What is expected -
What is wanted is the full listing, word for word, without its pictures.

Recorded data -
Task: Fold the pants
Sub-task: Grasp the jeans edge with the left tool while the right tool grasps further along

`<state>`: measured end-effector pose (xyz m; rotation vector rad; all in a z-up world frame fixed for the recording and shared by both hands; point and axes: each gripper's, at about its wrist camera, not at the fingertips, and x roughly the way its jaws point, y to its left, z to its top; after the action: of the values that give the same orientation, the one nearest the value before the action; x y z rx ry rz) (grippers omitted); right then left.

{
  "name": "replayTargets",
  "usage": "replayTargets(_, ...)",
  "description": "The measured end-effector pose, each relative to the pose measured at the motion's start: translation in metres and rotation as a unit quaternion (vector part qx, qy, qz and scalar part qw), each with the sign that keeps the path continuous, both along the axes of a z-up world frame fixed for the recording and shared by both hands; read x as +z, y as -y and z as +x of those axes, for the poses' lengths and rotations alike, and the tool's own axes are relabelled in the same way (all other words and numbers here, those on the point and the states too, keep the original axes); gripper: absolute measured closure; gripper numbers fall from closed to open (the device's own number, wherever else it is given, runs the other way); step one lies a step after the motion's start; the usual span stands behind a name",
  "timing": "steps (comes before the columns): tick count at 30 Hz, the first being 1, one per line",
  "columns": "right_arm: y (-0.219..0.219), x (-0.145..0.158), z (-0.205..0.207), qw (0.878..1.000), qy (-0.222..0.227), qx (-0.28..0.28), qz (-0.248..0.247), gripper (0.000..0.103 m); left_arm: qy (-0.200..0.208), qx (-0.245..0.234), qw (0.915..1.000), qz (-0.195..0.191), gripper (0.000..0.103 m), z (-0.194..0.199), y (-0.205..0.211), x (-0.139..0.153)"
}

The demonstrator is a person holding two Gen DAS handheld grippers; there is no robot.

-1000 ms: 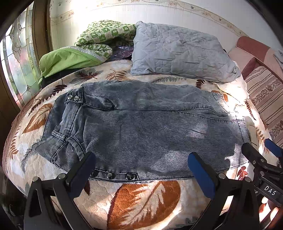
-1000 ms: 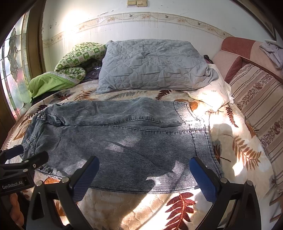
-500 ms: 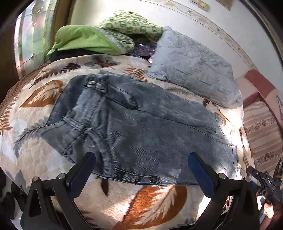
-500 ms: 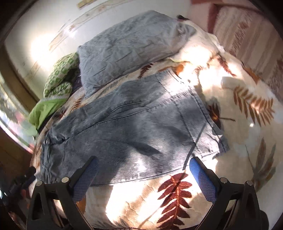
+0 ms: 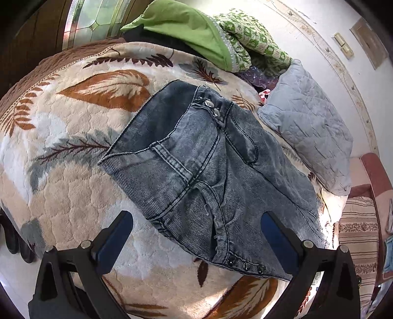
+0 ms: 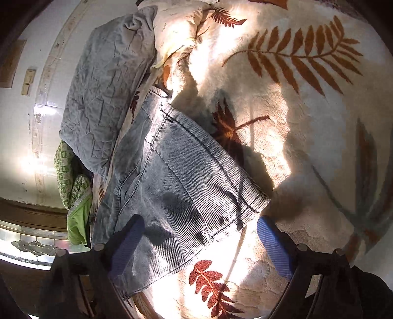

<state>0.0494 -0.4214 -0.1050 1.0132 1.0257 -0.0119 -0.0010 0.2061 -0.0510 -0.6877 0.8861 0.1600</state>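
Grey-blue denim pants [image 5: 208,171] lie folded flat on a bed with a leaf-print blanket [image 5: 73,152]. The left wrist view shows the waistband end with metal buttons [image 5: 212,108]. My left gripper [image 5: 196,240] is open, hovering over the waist end near the front edge, holding nothing. The right wrist view shows the hem end of the pants [image 6: 186,186]. My right gripper [image 6: 199,243] is open above the hem corner, empty.
A grey quilted pillow [image 5: 309,127] lies behind the pants, also in the right wrist view [image 6: 108,81]. Green bedding [image 5: 196,32] is piled at the far corner. A striped sofa [image 5: 358,235] stands right of the bed. A stained-glass window [image 5: 98,17] is behind.
Both grippers have swung outward and turned: the left toward the waist end, the right toward the hem end. Both stay open. The pants have not moved.
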Motion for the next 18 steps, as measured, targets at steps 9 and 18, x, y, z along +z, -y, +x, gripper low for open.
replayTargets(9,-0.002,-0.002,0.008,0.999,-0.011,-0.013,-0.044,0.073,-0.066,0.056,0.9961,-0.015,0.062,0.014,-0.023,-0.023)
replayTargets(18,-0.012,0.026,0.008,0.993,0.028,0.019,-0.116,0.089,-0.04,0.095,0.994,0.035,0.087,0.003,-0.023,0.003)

Problem solution -
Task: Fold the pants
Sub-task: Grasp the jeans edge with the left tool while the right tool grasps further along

`<state>`: measured end-effector pose (xyz m; rotation vector rad; all in a z-up world frame fixed for the recording and shared by both hands; point and axes: each gripper's, at about its wrist camera, not at the fingertips, and x roughly the way its jaws point, y to its left, z to its top; after the action: of the values that give the same orientation, the one nearest the value before the action; x y z rx ry rz) (grippers omitted); right then left.

{
  "name": "replayTargets",
  "usage": "replayTargets(_, ...)",
  "description": "The measured end-effector pose, each relative to the pose measured at the motion's start: translation in metres and rotation as a unit quaternion (vector part qx, qy, qz and scalar part qw), each with the sign that keeps the path continuous, both along the axes of a z-up world frame fixed for the recording and shared by both hands; read x as +z, y as -y and z as +x of those axes, for the poses' lengths and rotations alike, and the tool's own axes are relabelled in the same way (all other words and numbers here, those on the point and the states too, keep the original axes); gripper: absolute measured closure; gripper numbers fall from closed to open (the device's own number, wherever else it is given, runs the other way); step one lies a step after the motion's start; the usual span stands behind a name",
  "timing": "steps (comes before the columns): tick count at 30 Hz, the first being 1, one per line",
  "columns": "right_arm: y (-0.219..0.219), x (-0.145..0.158), z (-0.205..0.207), qw (0.878..1.000), qy (-0.222..0.227), qx (-0.28..0.28), qz (-0.248..0.247), gripper (0.000..0.103 m); left_arm: qy (-0.200..0.208), qx (-0.245..0.234), qw (0.915..1.000), qz (-0.195..0.191), gripper (0.000..0.103 m), z (-0.194..0.199), y (-0.205..0.211), x (-0.139..0.153)"
}

The demonstrator is a person holding two Gen DAS handheld grippers; there is no robot.

-1000 ms: 
-1000 ms: 
-500 ms: 
-500 ms: 
+0 ms: 
+0 ms: 

<state>0.0494 -0.4214 -0.1050 1.0132 1.0257 -0.0119 -0.0010 0.2061 -0.0510 -0.6877 0.8861 0.1600</state>
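Grey-blue denim pants [image 5: 208,171] lie folded flat on a bed with a leaf-print blanket [image 5: 73,152]. The left wrist view shows the waistband end with metal buttons [image 5: 212,108]. My left gripper [image 5: 196,240] is open, hovering over the waist end near the front edge, holding nothing. The right wrist view shows the hem end of the pants [image 6: 186,186]. My right gripper [image 6: 199,243] is open above the hem corner, empty.
A grey quilted pillow [image 5: 309,127] lies behind the pants, also in the right wrist view [image 6: 108,81]. Green bedding [image 5: 196,32] is piled at the far corner. A striped sofa [image 5: 358,235] stands right of the bed. A stained-glass window [image 5: 98,17] is behind.
Both grippers have swung outward and turned: the left toward the waist end, the right toward the hem end. Both stay open. The pants have not moved.
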Motion for the next 18 steps, as measured, targets at steps 9 and 18, x, y, z along +z, -y, +x, gripper low for open.
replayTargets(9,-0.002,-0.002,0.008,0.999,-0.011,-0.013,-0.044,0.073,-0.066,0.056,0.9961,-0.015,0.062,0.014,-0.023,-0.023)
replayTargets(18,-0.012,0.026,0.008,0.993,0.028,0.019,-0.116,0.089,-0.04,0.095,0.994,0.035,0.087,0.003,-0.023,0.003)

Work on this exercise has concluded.